Sure everyone loves action Films, just like we all love games like GTA4 for the gratuitous amounts of fun, and the same reason we all love Gears of War; it’s all about action. Keeping your focus on the screen and actively engaged in the environment, but what happens if they get you to become emotionally engaged in the characters?

DocuDramas have always been so successful in this practice, as well as many other genres of film, but so many times we find ourselves stuck in a game that while the environment is interesting and beautiful to look at, it still feels alien; “Why is this?” I often ask myself. The fact of the matter is that while you can have a game that is both fun and entertaining it can also be engaging emotionally, but for some reason, I find that it’s either poorly practiced or not even practiced at all.

Games like Mass Effect that give you the opportunity to just assemble the team and finish the game, or to take the time and assist these characters in various journeys not just for experience, but for allowing us to have the opportunity to take two dimensional characters and give them a past, depth, experience and in some cases, even pain. It adds a certain amount of endearment and continues to draw you back in to check on those old friends.

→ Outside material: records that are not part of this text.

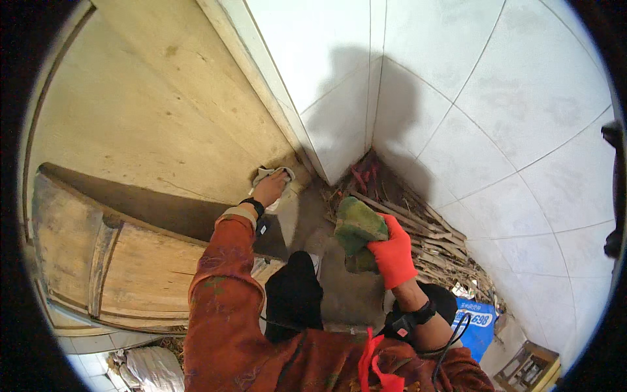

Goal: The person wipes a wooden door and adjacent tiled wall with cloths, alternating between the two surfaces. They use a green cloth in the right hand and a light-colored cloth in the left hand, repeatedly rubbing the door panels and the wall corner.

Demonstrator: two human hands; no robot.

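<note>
My left hand (271,189) is bare and presses a crumpled pale cloth (263,175) against the lower corner of a yellowish wooden panel (161,108). The wood around the cloth looks darker. A red-orange glove covers my right hand (396,252), which grips a bunched green and brown cloth (360,223) in front of me, off the panel. Part of that cloth hangs below the fingers. Black bands with small devices sit on both wrists.
Dry sticks (436,235) are piled in the corner against the white tiled wall (499,122). A printed blue bag (475,326) lies behind my right arm. A framed wooden panel (152,269) stands at left, near a whitish sack (154,370). A small wooden stool (529,365) stands lower right.
</note>
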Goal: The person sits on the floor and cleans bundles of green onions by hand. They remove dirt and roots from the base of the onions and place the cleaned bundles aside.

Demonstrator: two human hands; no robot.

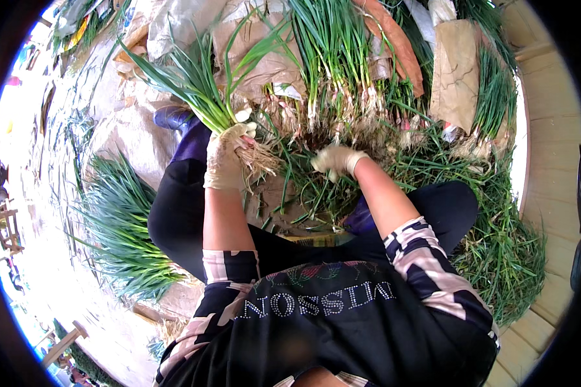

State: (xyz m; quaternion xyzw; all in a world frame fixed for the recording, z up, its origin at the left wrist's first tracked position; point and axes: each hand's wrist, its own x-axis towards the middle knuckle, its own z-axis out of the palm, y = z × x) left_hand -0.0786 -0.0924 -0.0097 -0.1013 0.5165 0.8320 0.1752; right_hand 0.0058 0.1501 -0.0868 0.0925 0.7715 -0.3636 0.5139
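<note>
My left hand point(227, 157), in a pale glove, grips a bunch of green garlic plants point(208, 99) near the base; the leaves point up and left, and the stringy roots hang to the right of the fist. My right hand point(336, 161), gloved too and blurred, hovers over loose green leaves; its fingers look bent, and whether it holds anything is not clear. Beyond it lies a big row of green garlic plants point(334, 53) with their roots towards me. Soil clings among those roots.
At my left lies another pile of green garlic plants point(126, 232). Cut leaves point(498, 256) are heaped at my right. Brown sacking point(455, 72) covers plants at the upper right, beside a tan wall point(552, 159). My bent legs and purple boots frame the work spot.
</note>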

Sure, allowing teammates to have depth adds to the experience, but an enemy with a past and posthumous motive based on these events adds to the tension and drive even more; it gives us the right to grant absolution or hand out the retribution should we choose to do so. Basic story telling practices tell us that the conflict should always be the basis of the story, if it wasn’t, it would be boring right? Giving a cause to the effect can give us a basic understanding of the emotional context of our heroes, heroines and enemies alike. Plenty of games use the pasts of these fictional characters to give us context, much like Nico’s old friend that caught up to him in Liberty City and decided that he wasn’t quite finished with him yet.

Writers are tasked not only with dialog options and whimsical quips, they’re creating individuals who are supposed to give the world credibility, make these “people” seem like people in the eyes of the player. In the games that I mentioned above, and in an innumerable amount of other games that I did not list, those NPC’s and starring ensemble make these worlds seem alive; not to mention a little less alien-feeling and a lot more homey. It’s the writers that get us emotionally engaged with a fantastic story and a compelling group of key players, and they generally do a stellar job.